First, we looked at some definitions of power. Historically, there have been a range of definitions of power from sociologists and others. Weber identified power as being: ‘the ability of an individual or group to achieve their own goals or aims when others are trying to prevent them from realising them.’ He identified power as being either authoritative (legitimate) or coercive (exercised through force). While for Foucault, power and knowledge are inextricably related – knowledge is always an exercise of power and power always a function of knowledge. ‘There is no power relation without the correlative constitution of a field of knowledge.’ And for Talcott Parsons, it’s not a matter of social coercion and domination; power flows from a social system’s potential to coordinate human activity and resources to accomplish goals. ‘Political power is capacity to control the relational system as a system.’

Then, as a group, we identified what contributes to a position of power. Things like money, inherited privilege, being part of a majority group, decision-making authority, and wellness and ability. If you want to look further into this, check out Lauren Weinstein’s work on Shifting the Powerplay in codesign and her powerplay© cards. The game brings to the surface three laws of power: 1) when power is unequal, it imbalances who has the agency to act; 2) power accumulates; and 3) power can be transformed and transferred.

The power to ask and frame the questions is another kind of power. So we used Hal Gregersen’s ‘question burst’ method to define how we’d discuss disrupting power dynamics.
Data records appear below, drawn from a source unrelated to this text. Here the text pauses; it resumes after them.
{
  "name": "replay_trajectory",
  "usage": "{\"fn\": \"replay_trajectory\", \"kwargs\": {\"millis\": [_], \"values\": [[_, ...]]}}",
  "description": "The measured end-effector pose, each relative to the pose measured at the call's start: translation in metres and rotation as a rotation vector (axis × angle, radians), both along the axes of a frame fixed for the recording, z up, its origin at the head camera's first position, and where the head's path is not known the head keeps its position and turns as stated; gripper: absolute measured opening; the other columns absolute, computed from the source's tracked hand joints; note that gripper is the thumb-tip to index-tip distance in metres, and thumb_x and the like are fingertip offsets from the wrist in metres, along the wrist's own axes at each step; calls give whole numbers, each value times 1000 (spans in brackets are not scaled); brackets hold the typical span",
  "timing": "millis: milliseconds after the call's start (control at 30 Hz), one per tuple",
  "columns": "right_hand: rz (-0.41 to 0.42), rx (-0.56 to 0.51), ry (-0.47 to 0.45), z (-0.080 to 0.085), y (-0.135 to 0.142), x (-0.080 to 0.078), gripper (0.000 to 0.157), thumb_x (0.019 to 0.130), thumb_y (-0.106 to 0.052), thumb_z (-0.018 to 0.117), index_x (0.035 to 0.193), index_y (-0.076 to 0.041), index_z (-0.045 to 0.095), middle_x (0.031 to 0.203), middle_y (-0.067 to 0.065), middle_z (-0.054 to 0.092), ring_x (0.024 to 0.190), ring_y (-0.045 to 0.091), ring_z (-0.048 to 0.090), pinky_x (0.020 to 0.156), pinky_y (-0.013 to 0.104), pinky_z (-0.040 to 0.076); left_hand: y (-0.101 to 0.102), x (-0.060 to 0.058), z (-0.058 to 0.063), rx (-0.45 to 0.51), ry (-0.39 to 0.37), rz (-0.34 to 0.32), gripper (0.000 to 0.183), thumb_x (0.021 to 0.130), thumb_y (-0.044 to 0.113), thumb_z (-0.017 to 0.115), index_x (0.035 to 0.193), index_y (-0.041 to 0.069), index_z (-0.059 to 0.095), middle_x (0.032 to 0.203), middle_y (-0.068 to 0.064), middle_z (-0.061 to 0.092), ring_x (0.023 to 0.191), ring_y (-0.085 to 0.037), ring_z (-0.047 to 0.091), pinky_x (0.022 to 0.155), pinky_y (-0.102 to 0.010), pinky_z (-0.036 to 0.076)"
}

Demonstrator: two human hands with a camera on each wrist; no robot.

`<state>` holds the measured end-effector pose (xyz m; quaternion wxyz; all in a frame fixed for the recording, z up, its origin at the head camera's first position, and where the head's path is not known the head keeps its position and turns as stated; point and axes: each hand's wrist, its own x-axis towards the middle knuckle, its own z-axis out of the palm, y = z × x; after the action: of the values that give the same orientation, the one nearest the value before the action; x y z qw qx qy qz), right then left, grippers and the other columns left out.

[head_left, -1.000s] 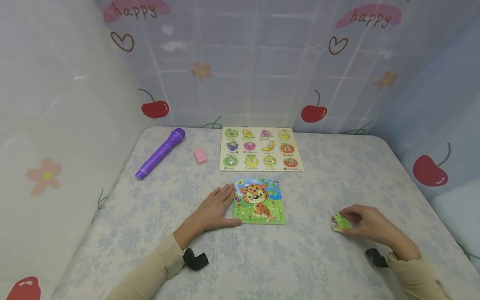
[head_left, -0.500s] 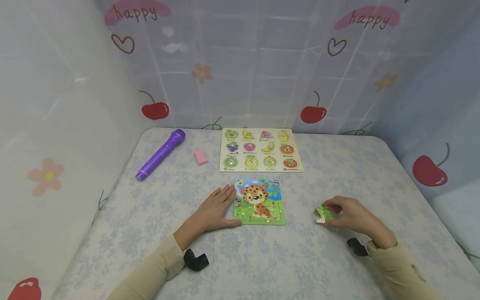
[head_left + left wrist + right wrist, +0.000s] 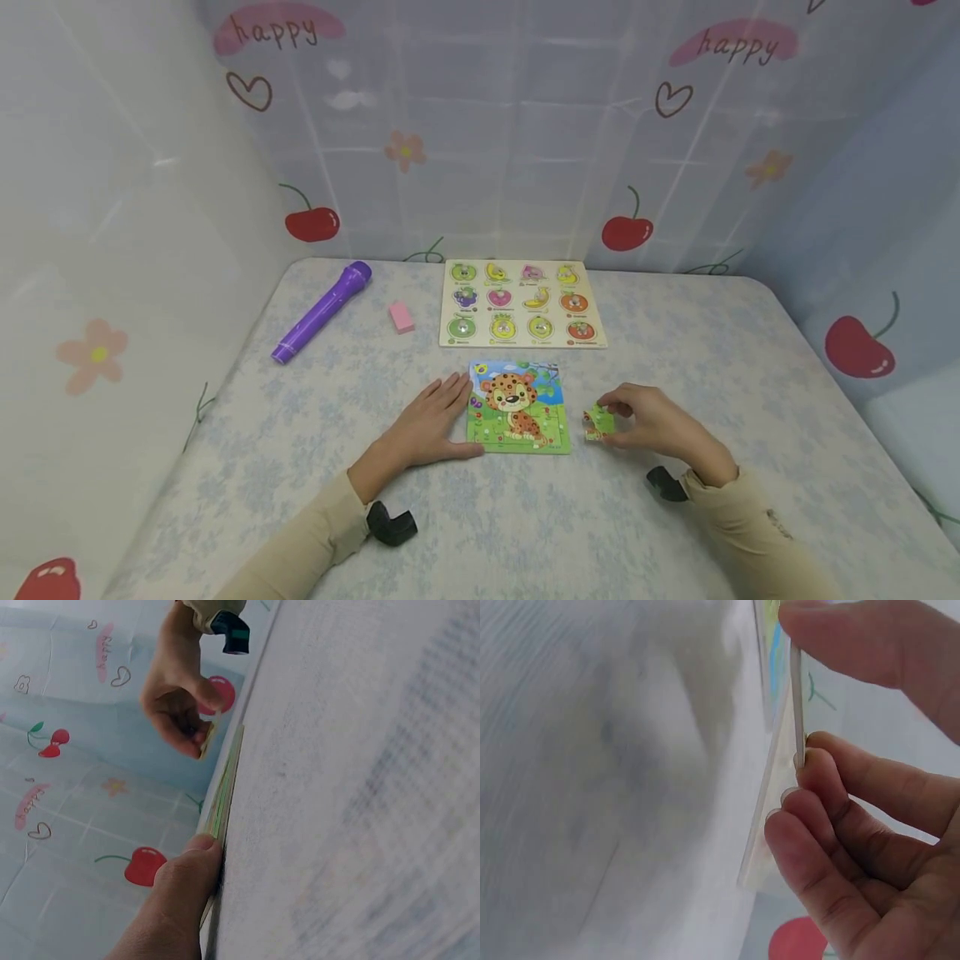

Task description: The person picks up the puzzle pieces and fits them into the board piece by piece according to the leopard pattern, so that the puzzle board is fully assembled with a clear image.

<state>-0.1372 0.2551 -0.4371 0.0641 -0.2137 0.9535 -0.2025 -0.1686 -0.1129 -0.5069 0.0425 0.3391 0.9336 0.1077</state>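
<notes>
A square leopard jigsaw puzzle [image 3: 517,404] lies on the table in the head view. My left hand [image 3: 431,421] rests flat against its left side, fingers straight, with the thumb at the lower left corner. Just right of the puzzle my right hand [image 3: 652,421] pinches a green puzzle piece [image 3: 600,422] between thumb and fingers. In the right wrist view the puzzle piece [image 3: 797,705] shows edge-on, held at its two ends. The left wrist view has my left thumb [image 3: 191,877] on the puzzle's edge and the right hand [image 3: 176,697] above the table.
Behind the puzzle lies a wooden fruit peg board [image 3: 522,304]. A pink block [image 3: 401,317] and a purple toy microphone [image 3: 321,312] are at the back left. Printed curtains [image 3: 480,125] stand around the table [image 3: 697,333].
My right hand has moved left with the puzzle piece, from the right part of the table to close beside the puzzle. The left hand has stayed in place.
</notes>
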Motion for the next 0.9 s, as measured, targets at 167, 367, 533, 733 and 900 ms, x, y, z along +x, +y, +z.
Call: {"fn": "replay_trajectory", "kwargs": {"millis": [167, 367, 533, 733, 900], "values": [[40, 1, 5, 0, -18, -2, 42, 73, -23, 85, 109, -6, 70, 90, -4, 62, 81, 11, 55, 67, 24, 48, 0, 0, 0, -5, 9, 0, 108, 83, 79, 46, 157, 7, 15, 165, -7, 13, 153, -22, 12, 125, -42, 14], [51, 7, -5, -3, -39, -3, 44, 72, -24, 86, 109, -5, 70, 90, -3, 62, 82, 12, 58, 70, 26, 50, 0, 0, 1, -8, 8, -1, 108, 83, 80, 45, 156, 7, 15, 165, -7, 14, 153, -22, 13, 125, -42, 14], [73, 31, 4, -5, -55, -6, 45, 72, -25, 86, 110, -5, 71, 90, -1, 63, 79, 10, 56, 68, 26, 49, 0, 0, 2, -11, -1, 0, 107, 83, 78, 47, 157, 7, 15, 165, -7, 12, 153, -22, 12, 125, -42, 13], [89, 42, -2, -6, -66, -8, 46, 72, -26, 86, 111, -5, 71, 89, -2, 61, 75, 8, 50, 64, 24, 45, 0, 0, 2, -19, -4, -8, 106, 84, 78, 46, 157, 8, 14, 165, -7, 11, 153, -23, 11, 125, -42, 14], [97, 36, -10, -5, -69, -9, 44, 72, -25, 86, 109, -5, 72, 87, -2, 60, 72, 7, 46, 63, 23, 42, -1, -1, 2, -29, 10, -8, 107, 83, 79, 45, 157, 8, 13, 165, -7, 11, 153, -22, 11, 125, -41, 14]]}}
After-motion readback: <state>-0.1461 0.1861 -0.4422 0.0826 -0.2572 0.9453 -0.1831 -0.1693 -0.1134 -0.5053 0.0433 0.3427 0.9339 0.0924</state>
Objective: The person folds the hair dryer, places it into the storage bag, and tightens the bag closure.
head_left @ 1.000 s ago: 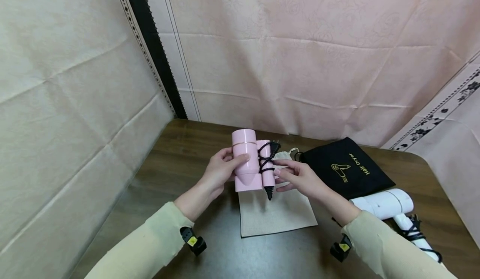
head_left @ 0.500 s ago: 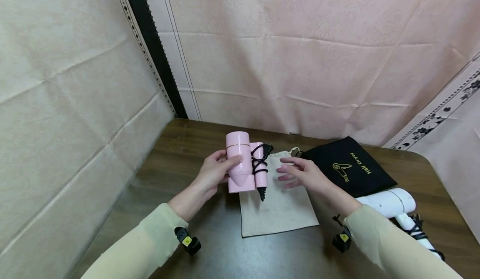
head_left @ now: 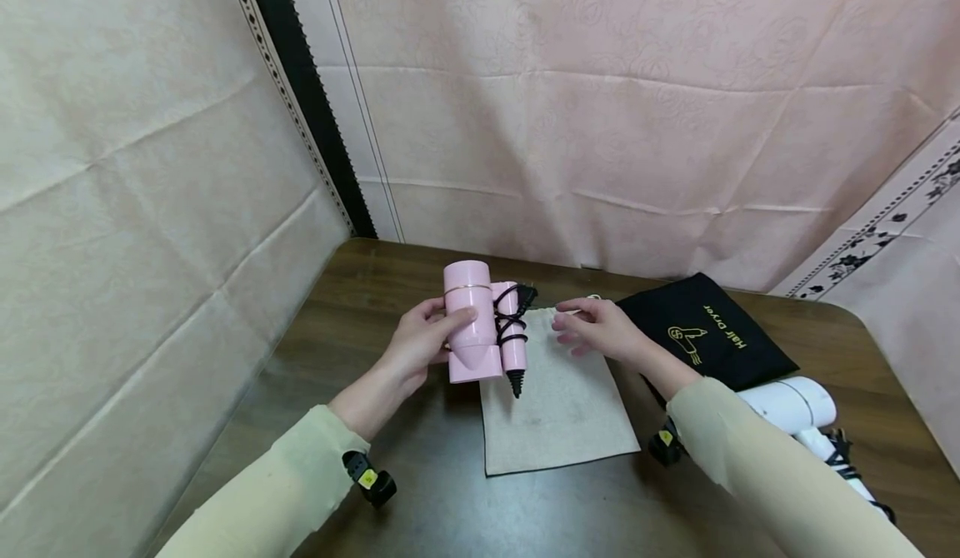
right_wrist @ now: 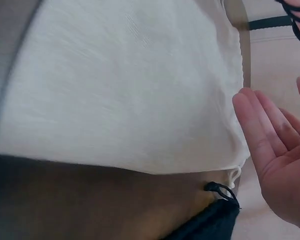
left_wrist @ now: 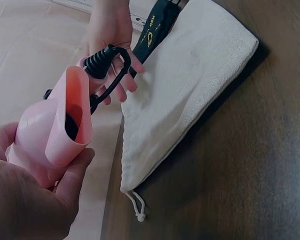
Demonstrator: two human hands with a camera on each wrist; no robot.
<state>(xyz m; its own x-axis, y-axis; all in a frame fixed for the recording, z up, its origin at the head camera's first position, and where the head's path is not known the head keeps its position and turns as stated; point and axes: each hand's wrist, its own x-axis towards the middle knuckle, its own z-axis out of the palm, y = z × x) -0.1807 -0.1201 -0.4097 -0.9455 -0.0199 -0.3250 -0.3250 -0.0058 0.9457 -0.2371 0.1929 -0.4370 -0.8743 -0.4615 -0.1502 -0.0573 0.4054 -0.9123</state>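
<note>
A pink hair dryer (head_left: 470,325), its handle folded alongside and wrapped in black cord (head_left: 512,325), is gripped round the barrel by my left hand (head_left: 420,337). In the left wrist view the dryer's flattened nozzle (left_wrist: 70,120) faces the camera, thumb and fingers on either side. A cream drawstring bag (head_left: 558,412) lies flat on the table below and right of the dryer. My right hand (head_left: 600,329) hovers over the bag's upper end, fingers extended and holding nothing; the right wrist view shows its fingers (right_wrist: 257,125) beside the bag's gathered edge.
A black drawstring bag (head_left: 708,329) printed "Hair Dryer" lies to the right on the wooden table (head_left: 315,375). In front of it is a white hair dryer (head_left: 795,404) with black cord round its handle, partly behind the right sleeve. Curtains stand behind and left.
The left hand has carried the pink hair dryer to the left. The right hand has come away from its handle and moved over the top of the cream bag.
</note>
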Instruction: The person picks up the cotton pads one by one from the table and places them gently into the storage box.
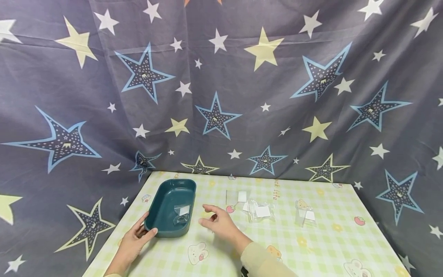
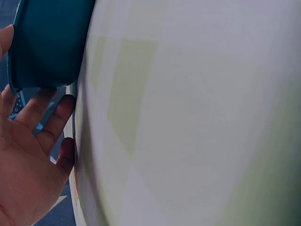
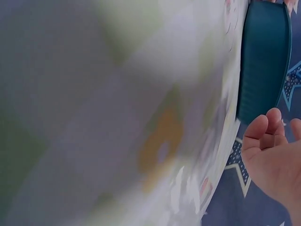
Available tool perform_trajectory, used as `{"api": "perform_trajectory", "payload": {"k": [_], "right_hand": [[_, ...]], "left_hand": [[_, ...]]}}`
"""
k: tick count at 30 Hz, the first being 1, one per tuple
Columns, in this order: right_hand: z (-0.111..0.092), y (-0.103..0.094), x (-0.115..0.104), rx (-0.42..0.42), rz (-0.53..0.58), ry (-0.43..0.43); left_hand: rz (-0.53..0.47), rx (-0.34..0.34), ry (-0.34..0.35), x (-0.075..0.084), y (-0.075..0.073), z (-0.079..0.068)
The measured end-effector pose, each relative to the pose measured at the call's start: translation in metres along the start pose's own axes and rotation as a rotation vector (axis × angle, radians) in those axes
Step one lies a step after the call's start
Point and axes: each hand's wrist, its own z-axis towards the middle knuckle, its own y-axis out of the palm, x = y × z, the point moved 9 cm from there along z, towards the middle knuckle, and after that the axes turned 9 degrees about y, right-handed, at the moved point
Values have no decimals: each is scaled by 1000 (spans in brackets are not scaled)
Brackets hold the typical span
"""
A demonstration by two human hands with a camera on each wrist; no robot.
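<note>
A dark teal rectangular dish [image 1: 169,200] with rounded corners stands at the left of the table. My left hand [image 1: 135,236] holds its near left corner, thumb at the near end and fingers along the left side. In the left wrist view the left hand [image 2: 33,141] has its fingertips against the dish [image 2: 51,47]. Inside the dish lies a small clear plastic bag [image 1: 181,213] with a white label. Just right of the dish, my right hand [image 1: 221,227] hovers, thumb and index finger apart, with nothing seen between them. The right wrist view shows that hand [image 3: 277,155] beside the dish [image 3: 265,61].
Several clear packets with white labels lie on the checked tablecloth [image 1: 332,246]: one bag [image 1: 262,211] in the middle, a flat packet [image 1: 238,197] behind it and another packet [image 1: 306,216] to the right. A star-patterned curtain [image 1: 221,77] hangs behind the table.
</note>
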Motion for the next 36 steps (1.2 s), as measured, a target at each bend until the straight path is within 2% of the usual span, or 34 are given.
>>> {"api": "perform_trajectory", "payload": {"k": [10,16,36], "right_hand": [[-12,-32,11,2,-5,7],[-22,-60,14,15,-36,-6],[-53,-162,42,237,-94,89]], "left_hand": [[2,2,2,-3,0,1],[8,-4,-1,-2,0,1],[12,-6,-9,-4,-1,2]]}}
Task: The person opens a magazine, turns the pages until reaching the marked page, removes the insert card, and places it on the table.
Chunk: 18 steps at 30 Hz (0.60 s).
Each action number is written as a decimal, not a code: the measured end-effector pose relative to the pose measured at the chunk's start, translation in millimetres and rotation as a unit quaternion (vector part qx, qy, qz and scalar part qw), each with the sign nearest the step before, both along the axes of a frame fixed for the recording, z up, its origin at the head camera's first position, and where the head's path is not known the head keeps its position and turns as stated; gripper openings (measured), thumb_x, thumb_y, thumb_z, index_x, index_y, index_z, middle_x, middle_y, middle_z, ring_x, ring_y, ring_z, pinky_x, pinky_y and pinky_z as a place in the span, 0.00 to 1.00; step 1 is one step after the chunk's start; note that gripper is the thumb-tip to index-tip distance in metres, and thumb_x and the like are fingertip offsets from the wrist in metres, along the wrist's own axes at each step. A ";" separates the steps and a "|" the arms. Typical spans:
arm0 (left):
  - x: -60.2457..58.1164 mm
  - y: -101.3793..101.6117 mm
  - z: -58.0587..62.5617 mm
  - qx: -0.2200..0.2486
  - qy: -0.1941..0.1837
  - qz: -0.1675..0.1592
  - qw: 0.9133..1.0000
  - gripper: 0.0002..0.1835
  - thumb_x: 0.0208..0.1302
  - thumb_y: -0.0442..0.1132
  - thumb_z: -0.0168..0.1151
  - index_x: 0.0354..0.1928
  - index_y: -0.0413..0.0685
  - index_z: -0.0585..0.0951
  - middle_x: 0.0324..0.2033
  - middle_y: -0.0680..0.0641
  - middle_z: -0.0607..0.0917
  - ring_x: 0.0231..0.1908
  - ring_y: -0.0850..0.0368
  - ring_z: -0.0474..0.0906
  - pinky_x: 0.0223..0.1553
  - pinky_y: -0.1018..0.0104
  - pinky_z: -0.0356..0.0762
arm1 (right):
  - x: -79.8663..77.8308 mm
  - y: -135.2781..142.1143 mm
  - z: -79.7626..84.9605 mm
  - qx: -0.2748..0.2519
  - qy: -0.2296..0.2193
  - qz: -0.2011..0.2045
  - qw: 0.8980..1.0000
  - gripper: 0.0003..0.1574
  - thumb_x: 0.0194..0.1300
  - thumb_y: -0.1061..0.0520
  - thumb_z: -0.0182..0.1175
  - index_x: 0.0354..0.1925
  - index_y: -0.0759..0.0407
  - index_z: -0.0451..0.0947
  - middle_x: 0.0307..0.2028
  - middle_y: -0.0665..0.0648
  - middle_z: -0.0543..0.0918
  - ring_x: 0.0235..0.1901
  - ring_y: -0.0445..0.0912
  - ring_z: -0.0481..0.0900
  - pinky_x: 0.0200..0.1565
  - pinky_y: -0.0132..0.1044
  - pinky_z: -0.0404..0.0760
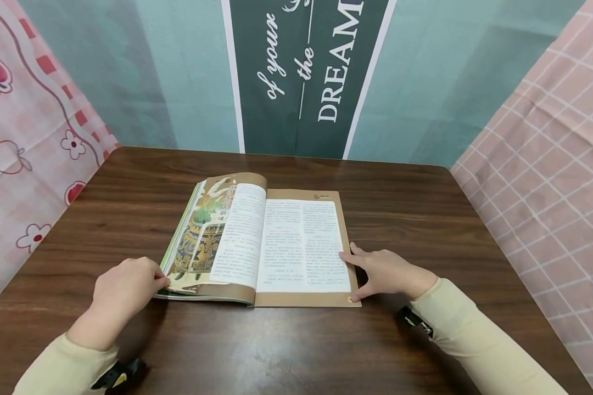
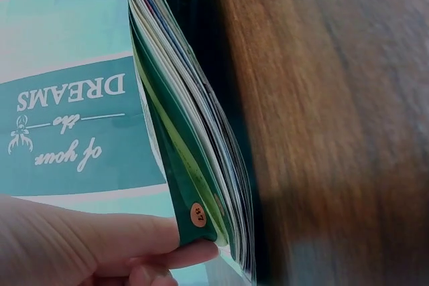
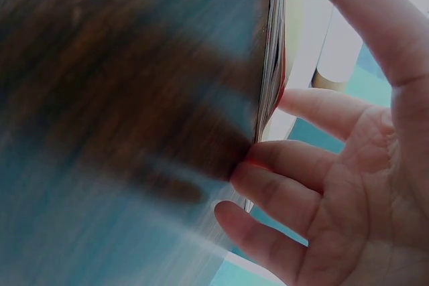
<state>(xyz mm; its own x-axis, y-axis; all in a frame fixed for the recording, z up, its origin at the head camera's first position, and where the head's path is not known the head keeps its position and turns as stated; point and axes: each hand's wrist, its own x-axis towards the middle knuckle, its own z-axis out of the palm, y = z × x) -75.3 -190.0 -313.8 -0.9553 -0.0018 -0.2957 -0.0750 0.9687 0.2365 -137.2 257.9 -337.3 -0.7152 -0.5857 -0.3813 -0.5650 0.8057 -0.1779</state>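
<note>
An open magazine (image 1: 296,247) lies on the table, its left side bulging up towards the spine. The left page has a picture of a patterned vessel; columns of text fill the right page. At the lower left corner, my left hand (image 1: 126,288) pinches a page between thumb and fingers. That green page corner (image 2: 193,199) carries a small orange circle in the left wrist view. My right hand (image 1: 387,271) rests at the right edge with its fingers spread. In the right wrist view, fingertips (image 3: 258,159) touch the edge of the stacked pages.
The dark wood table (image 1: 400,208) extends around the magazine on all sides. Behind it hangs a teal cloth (image 1: 188,71) with white lettering on a darker band. Patterned pink cloths stand at the left (image 1: 34,153) and right (image 1: 548,181). Both wrists wear black straps.
</note>
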 end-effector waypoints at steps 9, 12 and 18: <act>1.3 1.1 -4.2 -0.013 -0.003 -0.007 1.000 0.05 0.54 0.43 0.65 0.23 0.56 0.84 0.25 0.43 0.83 0.22 0.49 0.76 0.19 0.50 0.69 | -2.1 -0.8 -0.5 -0.004 -0.010 -0.006 1.000 0.58 0.44 0.31 0.68 0.66 0.59 0.64 0.63 0.73 0.62 0.19 0.43 0.72 0.30 0.37 0.73; 2.0 2.4 -5.4 -0.019 -0.006 -0.015 1.000 0.06 0.54 0.43 0.66 0.21 0.57 0.83 0.24 0.44 0.82 0.21 0.50 0.76 0.18 0.50 0.68 | -2.0 -1.2 -0.8 -0.006 -0.012 -0.005 1.000 0.58 0.44 0.31 0.68 0.66 0.59 0.64 0.62 0.74 0.62 0.20 0.44 0.73 0.31 0.38 0.74; 2.8 5.5 -4.6 -0.040 0.009 -0.026 0.999 0.13 0.51 0.46 0.69 0.17 0.52 0.77 0.20 0.45 0.80 0.19 0.48 0.76 0.17 0.49 0.68 | -2.5 -2.7 1.6 -0.001 -0.008 -0.006 1.000 0.58 0.43 0.30 0.67 0.65 0.59 0.64 0.62 0.74 0.62 0.22 0.44 0.75 0.33 0.40 0.76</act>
In a question burst, all you can do is ask questions for four minutes, not pass judgement or question.

These are the questions we surfaced about disrupting power dynamics:

  • How do you respond when pushed to use an approach that’s not appropriate?
  • How do you have equal power when you come and go?
  • How do you name power dynamics when not everyone believes they exist?
  • How do you address elephants in the room?
  • How do you break down barriers?
  • What approaches do we require to get all of the voices heard?
  • How do we find an equal footing when some are more privileged?
  • How do we intervene when power is unequal?
  • How do we build trust with participants to understand what we’re doing?
  • How do you repair trust?
  • How can we use our power as evaluators for good?
  • How do we disrupt ourselves?

Then people broke into small groups to discuss what moved them most. I’m not sure what these discussions revealed as the groups chose to spend the limited time finishing their discussions rather than reporting back. Power to them! But I hope this is the start of a discussion. Would love to hear your thoughts.